**To do:** When you reach the listing below, copy each line exactly.

**Data block:**
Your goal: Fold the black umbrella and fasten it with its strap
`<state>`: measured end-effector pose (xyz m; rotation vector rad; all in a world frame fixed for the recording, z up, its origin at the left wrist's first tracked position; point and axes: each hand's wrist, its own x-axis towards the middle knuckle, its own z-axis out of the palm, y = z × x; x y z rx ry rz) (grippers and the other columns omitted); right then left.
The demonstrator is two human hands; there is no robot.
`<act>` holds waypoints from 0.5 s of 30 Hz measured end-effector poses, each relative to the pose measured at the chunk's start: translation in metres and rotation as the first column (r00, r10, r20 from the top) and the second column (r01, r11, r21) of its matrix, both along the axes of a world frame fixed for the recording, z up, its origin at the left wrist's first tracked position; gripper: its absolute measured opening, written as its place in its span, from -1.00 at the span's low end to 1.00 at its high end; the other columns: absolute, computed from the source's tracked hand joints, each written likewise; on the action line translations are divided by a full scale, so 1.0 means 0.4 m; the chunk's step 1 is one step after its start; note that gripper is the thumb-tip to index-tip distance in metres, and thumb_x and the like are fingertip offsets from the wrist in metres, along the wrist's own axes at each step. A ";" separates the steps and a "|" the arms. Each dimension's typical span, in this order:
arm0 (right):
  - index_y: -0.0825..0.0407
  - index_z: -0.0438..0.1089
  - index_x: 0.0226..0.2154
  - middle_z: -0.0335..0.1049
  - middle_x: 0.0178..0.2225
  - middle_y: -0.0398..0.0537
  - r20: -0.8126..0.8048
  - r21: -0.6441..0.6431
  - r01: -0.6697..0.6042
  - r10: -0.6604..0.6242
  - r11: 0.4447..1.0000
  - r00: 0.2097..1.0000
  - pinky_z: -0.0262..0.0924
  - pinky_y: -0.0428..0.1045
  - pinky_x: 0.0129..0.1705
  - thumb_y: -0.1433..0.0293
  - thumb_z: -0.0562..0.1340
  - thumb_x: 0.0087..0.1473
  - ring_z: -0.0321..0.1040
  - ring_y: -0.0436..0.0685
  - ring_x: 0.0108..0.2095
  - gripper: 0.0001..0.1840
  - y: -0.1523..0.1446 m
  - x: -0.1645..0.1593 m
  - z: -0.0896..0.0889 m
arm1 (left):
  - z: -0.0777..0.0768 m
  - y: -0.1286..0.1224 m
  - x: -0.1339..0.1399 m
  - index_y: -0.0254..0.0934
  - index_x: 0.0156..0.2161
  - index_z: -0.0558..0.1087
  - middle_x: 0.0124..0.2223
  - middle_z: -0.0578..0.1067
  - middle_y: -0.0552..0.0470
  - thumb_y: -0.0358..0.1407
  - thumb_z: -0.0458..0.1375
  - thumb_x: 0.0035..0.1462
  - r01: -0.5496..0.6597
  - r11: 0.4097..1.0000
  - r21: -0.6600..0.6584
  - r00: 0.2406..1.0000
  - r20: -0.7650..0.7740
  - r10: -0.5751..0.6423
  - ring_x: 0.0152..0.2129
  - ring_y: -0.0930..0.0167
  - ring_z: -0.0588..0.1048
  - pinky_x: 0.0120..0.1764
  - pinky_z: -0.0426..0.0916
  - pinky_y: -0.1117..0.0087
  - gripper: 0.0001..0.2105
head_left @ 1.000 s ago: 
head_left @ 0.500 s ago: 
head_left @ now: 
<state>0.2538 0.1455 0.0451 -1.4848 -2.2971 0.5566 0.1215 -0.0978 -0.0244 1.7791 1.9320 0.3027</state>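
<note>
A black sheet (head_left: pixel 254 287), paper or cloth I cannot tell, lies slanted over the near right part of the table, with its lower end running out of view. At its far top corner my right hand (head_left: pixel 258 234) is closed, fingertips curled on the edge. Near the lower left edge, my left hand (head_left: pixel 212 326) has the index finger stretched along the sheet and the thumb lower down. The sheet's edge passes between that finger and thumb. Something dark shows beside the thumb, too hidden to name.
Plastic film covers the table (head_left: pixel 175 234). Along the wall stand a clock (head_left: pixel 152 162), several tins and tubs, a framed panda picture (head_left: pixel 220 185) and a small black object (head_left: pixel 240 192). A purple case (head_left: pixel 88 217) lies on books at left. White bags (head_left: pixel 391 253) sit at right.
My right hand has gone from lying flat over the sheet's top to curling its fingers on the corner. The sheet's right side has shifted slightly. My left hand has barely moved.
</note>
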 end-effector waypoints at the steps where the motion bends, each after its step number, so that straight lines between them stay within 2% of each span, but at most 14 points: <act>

**Output for this exercise:**
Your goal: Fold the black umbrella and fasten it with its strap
`<state>`: measured end-effector pose (xyz m; rotation vector rad; all in a world frame fixed for the recording, z up, its origin at the left wrist's first tracked position; point and axes: each hand's wrist, its own x-axis towards the middle knuckle, its own z-axis out of the palm, y = z × x; x y z rx ry rz) (grippers and the other columns omitted); right then left.
The demonstrator is two human hands; there is no robot.
`<act>` holds waypoints from 0.5 s of 30 Hz measured end-effector poses, each relative to the pose measured at the chunk's start: translation in metres and rotation as the first column (r00, r10, r20 from the top) and the second column (r01, r11, r21) of its matrix, both along the axes of a world frame fixed for the recording, z up, its origin at the left wrist's first tracked position; gripper: its absolute measured opening, written as its place in its span, from -1.00 at the span's low end to 1.00 at its high end; the other columns: absolute, computed from the source's tracked hand joints, each written likewise; on the action line translations are divided by a full scale, so 1.0 means 0.4 m; the chunk's step 1 is one step after its start; note that gripper is the thumb-tip to index-tip distance in metres, and thumb_x and the like are fingertip offsets from the wrist in metres, along the wrist's own axes at each step. A ";" separates the steps and a "|" the arms. Each dimension's typical span, in this order:
arm0 (right):
  - index_y: -0.0825..0.0407
  - index_z: -0.0438..0.1089
  - index_x: 0.0226..0.2154
  - middle_z: -0.0335..0.1049
  - middle_x: 0.0178..0.2225
  - middle_y: -0.0398..0.0537
  - r20: -0.8126..0.8048
  - r21: -0.6441..0.6431
  - r01: -0.6697..0.6042
  - r10: -0.6604..0.6242
  - r11: 0.4447..1.0000
  - r00: 0.2097..1.0000
  - pinky_z: -0.0262..0.0924
  - pinky_y: -0.0428..0.1045
  - pinky_x: 0.0129..0.1705
  - thumb_y: -0.1433..0.0293
  - thumb_z: -0.0562..0.1340
  - thumb_x: 0.0087..0.1473
  - ring_z: -0.0321..0.1040
  - ring_y: -0.0436..0.0685
  - ring_x: 0.0108..0.2095
  - gripper: 0.0001..0.1840
  - y: -0.1523..0.1446 m
  - x: -0.1645..0.1593 m
  - z: -0.0896..0.0889 m
arm1 (left):
  - z: -0.0777..0.0768 m
  - y: -0.1286..0.1224 m
  - x: -0.1339..0.1399 m
  - index_y: -0.0254..0.0934
  - index_x: 0.0156..0.2161
  - index_z: -0.0558..0.1087
  - middle_x: 0.0124..0.2223
  - middle_z: -0.0578..0.1067
  - middle_y: -0.0552..0.0470
  - thumb_y: -0.0358..0.1407
  - thumb_z: -0.0458..0.1375
  - thumb_x: 0.0035..0.1462
  - r01: -0.5496..0.6597
  - r11: 0.4097..1.0000
  - r21: -0.6600..0.6584
  - r00: 0.2406..1.0000
  - r20: -0.7650..0.7740
  - r10: -0.5751..0.6423
  - ring_x: 0.0152..0.2129
  - ring_y: -0.0930..0.0167
  - ring_z: -0.0588..0.1048
  - pinky_x: 0.0120..0.1764
  - pinky_z: -0.0426..0.0916
  - pinky_y: -0.1117..0.0087
  - gripper: 0.0001..0.2105
head_left @ 1.000 s ago: 
head_left @ 0.500 s ago: 
head_left @ now: 
<state>0.2538 0.1455 0.0451 -1.4848 -2.2971 0.5566 0.1215 -0.0978 -0.0244 1.7791 1.9320 0.3027</state>
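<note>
A black sheet (head_left: pixel 254 287), paper or cloth I cannot tell, lies slanted over the near right part of the table, with its lower end running out of view. At its far top corner my right hand (head_left: pixel 258 234) is closed, fingertips curled on the edge. Near the lower left edge, my left hand (head_left: pixel 212 326) has the index finger stretched along the sheet and the thumb lower down. The sheet's edge passes between that finger and thumb. Something dark shows beside the thumb, too hidden to name.
Plastic film covers the table (head_left: pixel 175 234). Along the wall stand a clock (head_left: pixel 152 162), several tins and tubs, a framed panda picture (head_left: pixel 220 185) and a small black object (head_left: pixel 240 192). A purple case (head_left: pixel 88 217) lies on books at left. White bags (head_left: pixel 391 253) sit at right.
My right hand has gone from lying flat over the sheet's top to curling its fingers on the corner. The sheet's right side has shifted slightly. My left hand has barely moved.
</note>
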 end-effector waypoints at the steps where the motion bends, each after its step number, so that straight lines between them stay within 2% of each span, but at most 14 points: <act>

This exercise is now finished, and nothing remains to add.